■ Task
The whole of the data is to be returned without a single change.

+ + +

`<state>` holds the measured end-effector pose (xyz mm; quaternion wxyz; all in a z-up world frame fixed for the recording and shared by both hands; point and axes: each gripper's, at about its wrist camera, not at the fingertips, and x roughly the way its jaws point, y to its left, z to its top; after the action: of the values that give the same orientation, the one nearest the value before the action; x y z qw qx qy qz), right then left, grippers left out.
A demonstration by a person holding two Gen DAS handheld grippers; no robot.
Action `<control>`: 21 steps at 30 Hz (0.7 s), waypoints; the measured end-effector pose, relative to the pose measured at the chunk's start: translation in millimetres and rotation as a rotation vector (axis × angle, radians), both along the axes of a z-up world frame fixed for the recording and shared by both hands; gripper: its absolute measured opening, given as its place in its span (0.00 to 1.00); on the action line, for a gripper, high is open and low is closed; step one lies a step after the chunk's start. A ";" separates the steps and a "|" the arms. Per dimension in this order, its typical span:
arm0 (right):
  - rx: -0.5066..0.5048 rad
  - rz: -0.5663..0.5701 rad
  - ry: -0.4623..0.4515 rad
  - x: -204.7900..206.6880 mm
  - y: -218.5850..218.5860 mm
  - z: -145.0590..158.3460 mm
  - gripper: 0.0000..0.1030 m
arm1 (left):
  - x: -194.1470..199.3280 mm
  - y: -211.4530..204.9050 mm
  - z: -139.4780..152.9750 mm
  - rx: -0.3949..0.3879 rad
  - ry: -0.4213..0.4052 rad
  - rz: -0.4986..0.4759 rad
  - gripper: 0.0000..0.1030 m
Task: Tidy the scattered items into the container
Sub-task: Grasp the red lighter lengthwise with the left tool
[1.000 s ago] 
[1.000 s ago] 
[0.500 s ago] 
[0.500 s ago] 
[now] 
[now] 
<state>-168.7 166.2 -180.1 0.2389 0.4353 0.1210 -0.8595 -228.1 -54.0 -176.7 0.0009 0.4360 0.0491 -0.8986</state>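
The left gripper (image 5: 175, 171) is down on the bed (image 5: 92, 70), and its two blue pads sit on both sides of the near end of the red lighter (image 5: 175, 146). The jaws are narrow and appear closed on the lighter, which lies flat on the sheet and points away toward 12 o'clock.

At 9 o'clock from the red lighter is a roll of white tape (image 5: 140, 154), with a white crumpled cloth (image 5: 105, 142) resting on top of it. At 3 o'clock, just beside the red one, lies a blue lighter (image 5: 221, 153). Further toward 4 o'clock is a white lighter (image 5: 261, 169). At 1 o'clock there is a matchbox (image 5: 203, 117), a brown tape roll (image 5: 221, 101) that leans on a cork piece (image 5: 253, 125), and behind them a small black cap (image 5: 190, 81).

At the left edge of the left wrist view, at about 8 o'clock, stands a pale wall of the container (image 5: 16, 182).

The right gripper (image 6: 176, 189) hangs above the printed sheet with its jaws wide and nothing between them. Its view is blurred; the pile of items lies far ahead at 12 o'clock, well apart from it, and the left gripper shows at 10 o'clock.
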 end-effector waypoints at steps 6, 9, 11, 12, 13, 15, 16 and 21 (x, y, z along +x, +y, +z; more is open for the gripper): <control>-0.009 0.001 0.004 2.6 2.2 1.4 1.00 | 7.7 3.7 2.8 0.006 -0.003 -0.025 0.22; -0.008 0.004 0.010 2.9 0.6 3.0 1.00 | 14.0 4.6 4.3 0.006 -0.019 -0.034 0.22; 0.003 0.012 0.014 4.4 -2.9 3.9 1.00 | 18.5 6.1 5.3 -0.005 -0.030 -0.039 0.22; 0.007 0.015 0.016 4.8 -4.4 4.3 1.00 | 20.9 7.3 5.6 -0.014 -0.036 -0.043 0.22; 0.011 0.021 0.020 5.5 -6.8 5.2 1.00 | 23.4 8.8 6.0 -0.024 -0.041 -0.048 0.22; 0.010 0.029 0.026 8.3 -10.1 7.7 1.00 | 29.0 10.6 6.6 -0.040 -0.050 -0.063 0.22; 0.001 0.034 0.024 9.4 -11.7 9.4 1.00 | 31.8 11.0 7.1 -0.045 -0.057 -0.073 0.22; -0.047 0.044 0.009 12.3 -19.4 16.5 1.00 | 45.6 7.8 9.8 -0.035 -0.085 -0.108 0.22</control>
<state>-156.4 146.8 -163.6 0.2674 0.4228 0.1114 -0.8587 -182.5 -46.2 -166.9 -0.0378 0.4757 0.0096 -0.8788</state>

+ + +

■ Response area
`<state>` holds the measured end-effector pose (xyz mm; quaternion wxyz; all in a z-up world frame fixed for the recording and shared by both hands; point and axes: each gripper's, at about its wrist camera, not at the fingertips, and x roughly the way its jaws point, y to its left, z to its top; after the action: of the values that give the same orientation, the one nearest the value before the action; x y z qw qx qy qz), right then left, grippers left out.
A demonstration by a person holding two Gen DAS handheld grippers; no robot.
Action `<control>`: 21 steps at 30 Hz (0.7 s), waypoints; the measured end-effector pose, relative to the pose measured at the chunk's start: translation in millimetres and rotation as a rotation vector (axis × angle, radians), both along the axes of a z-up world frame fixed for the recording and shared by both hands; gripper: its absolute measured opening, given as its place in its span (0.00 to 1.00); on the action line, for a gripper, high is open and low is closed; step one lies a step after the chunk's start. A ";" separates the steps and a "|" the arms. Per dimension in this order, its typical span:
arm0 (right):
  - rx: -0.5066..0.5048 rad
  - rz: -0.5663..0.5701 rad
  - ry: -0.4623..0.4515 rad
  - x: -204.7900..206.6880 mm
  - y: -218.5850..218.5860 mm
  - z: -145.0590..158.3460 mm
  - gripper: 0.0000..0.1030 m
arm1 (left):
  - x: -194.1470..199.3280 mm
  - y: -211.4530..204.9050 mm
  - z: -139.4780..152.9750 mm
  - rx: -0.3949..0.3879 rad
  - ry: -0.4213..0.4052 rad
  - rz: -0.4986..0.4759 rad
  - gripper: 0.0000..0.1030 m
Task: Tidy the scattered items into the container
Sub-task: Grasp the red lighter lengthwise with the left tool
[1.000 s ago] 
[1.000 s ago] 
[0.500 s ago] 
[0.500 s ago] 
[now] 
[now] 
<state>-168.7 166.2 -180.1 0.2389 0.4353 0.1210 -0.8595 -228.1 -54.0 -176.7 0.0009 0.4360 0.0491 -0.8986</state>
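The left gripper (image 5: 175, 171) is down on the bed (image 5: 92, 70), and its two blue pads sit on both sides of the near end of the red lighter (image 5: 175, 146). The jaws are narrow and appear closed on the lighter, which lies flat on the sheet and points away toward 12 o'clock.

At 9 o'clock from the red lighter is a roll of white tape (image 5: 140, 154), with a white crumpled cloth (image 5: 105, 142) resting on top of it. At 3 o'clock, just beside the red one, lies a blue lighter (image 5: 221, 153). Further toward 4 o'clock is a white lighter (image 5: 261, 169). At 1 o'clock there is a matchbox (image 5: 203, 117), a brown tape roll (image 5: 221, 101) that leans on a cork piece (image 5: 253, 125), and behind them a small black cap (image 5: 190, 81).

At the left edge of the left wrist view, at about 8 o'clock, stands a pale wall of the container (image 5: 16, 182).

The right gripper (image 6: 176, 189) hangs above the printed sheet with its jaws wide and nothing between them. Its view is blurred; the pile of items lies far ahead at 12 o'clock, well apart from it, and the left gripper shows at 10 o'clock.
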 end-effector waypoints at steps 6, 9, 11, 12, 13, 15, 16 and 21 (x, y, z along +x, +y, +z; more is open for the gripper): <control>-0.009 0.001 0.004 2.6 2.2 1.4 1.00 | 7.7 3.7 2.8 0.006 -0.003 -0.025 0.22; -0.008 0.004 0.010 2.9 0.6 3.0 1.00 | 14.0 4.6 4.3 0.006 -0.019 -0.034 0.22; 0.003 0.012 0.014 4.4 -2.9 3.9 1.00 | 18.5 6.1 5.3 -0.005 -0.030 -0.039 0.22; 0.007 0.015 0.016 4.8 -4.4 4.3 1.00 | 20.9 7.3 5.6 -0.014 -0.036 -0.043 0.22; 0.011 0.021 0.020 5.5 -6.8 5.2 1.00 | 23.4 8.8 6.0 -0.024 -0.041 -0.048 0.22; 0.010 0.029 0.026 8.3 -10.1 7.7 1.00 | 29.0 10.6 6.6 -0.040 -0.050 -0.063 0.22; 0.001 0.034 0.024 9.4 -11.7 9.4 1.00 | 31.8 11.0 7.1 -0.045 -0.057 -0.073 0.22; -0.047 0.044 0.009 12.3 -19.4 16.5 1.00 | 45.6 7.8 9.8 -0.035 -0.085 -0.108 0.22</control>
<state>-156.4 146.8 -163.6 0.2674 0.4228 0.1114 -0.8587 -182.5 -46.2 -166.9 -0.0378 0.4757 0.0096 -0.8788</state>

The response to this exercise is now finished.